Setién rezando

Es momento de entender cómo fue posible ese fenómeno, síntoma de un gran mal estructural

José María Setién./
José María Setién.
Iñaki Ezkerra
IÑAKI EZKERRA

Del obispo Setién yo guardo un recuerdo feliz. Eran los años 90 y la Sociedad Liberal 'El Sitio' le invitó, haciendo gala de su proverbial liberalismo, a dar una conferencia en Bilbao, que terminó con un típico turno de intervenciones del público. Yo aproveché la oportunidad para hacerle al Monseñor unas cuantas preguntas obligadamente incómodas sobre las víctimas de ETA, que él me contestó con su habitual tono desabrido y una mirada que -creo- no albergaba hacia mí sentimientos muy cristianos. Tras su charla, Setién se dirigió al hotel donde -se suponía- iba a tener la cena tradicional con la junta directiva de la entidad anfitriona. Recuerdo bien su expresión de contrariedad cuando comprobó que yo era uno de los miembros de esa junta; cómo le cambió la cara cuando le tendí la mano sonriente y cómo nos explicó con sequedad que no se quedaría a compartir mesa con nosotros: «Discúlpenme -dijo-, pero me esperan en la habitación una colación frugal y mis oraciones».

No. No voy a cargar las tintas contra Setién ahora que se ha muerto después de pasar años desaparecido de la vida pública. Lo que uno tenía que decir sobre el atroz papel de ese hombre en la tragedia vasca lo dijo cuando había que decirlo; cuando ETA mataba y él estaba episcopalmente en activo; cuando le negó el funeral en la catedral donostiarra al socialista Casas o le quitó al jesuita Beristain la parroquia del barrio de Amara con la misma clase de argumentos eclesiástico-burocráticos en ambos casos; cuando perpetraba aquellas homilías y cartas pastorales diseñadas para lesionar moralmente a la comunidad creyente y hacer más insoportable de lo que ya era el dolor de las víctimas.

Creo que es el momento de ir algo más lejos de Setién y de la propia ETA. Es el momento de entender cómo fue posible ese triste fenómeno que no era más que un síntoma de un gran mal estructural y más hondo; la punta del iceberg del nacional-catolicismo vasco que sucedió al del franquismo y que es, por otra parte, hermano gemelo del nacional-catolicismo catalán que movilizó a su clero alrededor de las urnas golpistas del 1-O. Aún hoy es el día en que quien señala esas complicidades o reclama un posicionamiento claro contra ellas de Roma y la Conferencia Episcopal Española se convierte en sospechoso de anticlericalismo.

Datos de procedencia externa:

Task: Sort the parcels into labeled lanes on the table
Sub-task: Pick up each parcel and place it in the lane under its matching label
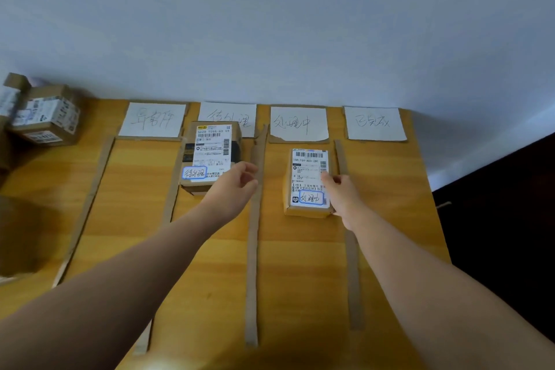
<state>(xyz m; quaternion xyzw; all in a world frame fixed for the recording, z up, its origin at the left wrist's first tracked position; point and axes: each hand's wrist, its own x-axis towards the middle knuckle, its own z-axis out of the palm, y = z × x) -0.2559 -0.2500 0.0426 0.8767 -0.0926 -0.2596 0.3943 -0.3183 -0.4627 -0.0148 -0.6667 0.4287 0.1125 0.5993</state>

Todavía estamos en ésas. Se habla mucho del temor a que ETA imponga su relato. Pero, para impedir el blanqueo narrativo de ETA, es preciso impedir también otros blanqueos, como el del papel de la Iglesia vasca en un período que no ha concluido.

Han pasado tres décadas desde aquella cena bilbaína que Setién rehusó porque le esperaban en su habitación una colación frugal y sus oraciones. ¿Para qué rezaba Setién? Me lo he preguntado muchas veces. Yo creo que rezaba para que Dios no exista. Porque, como exista, creo que en el más allá lo tiene crudo.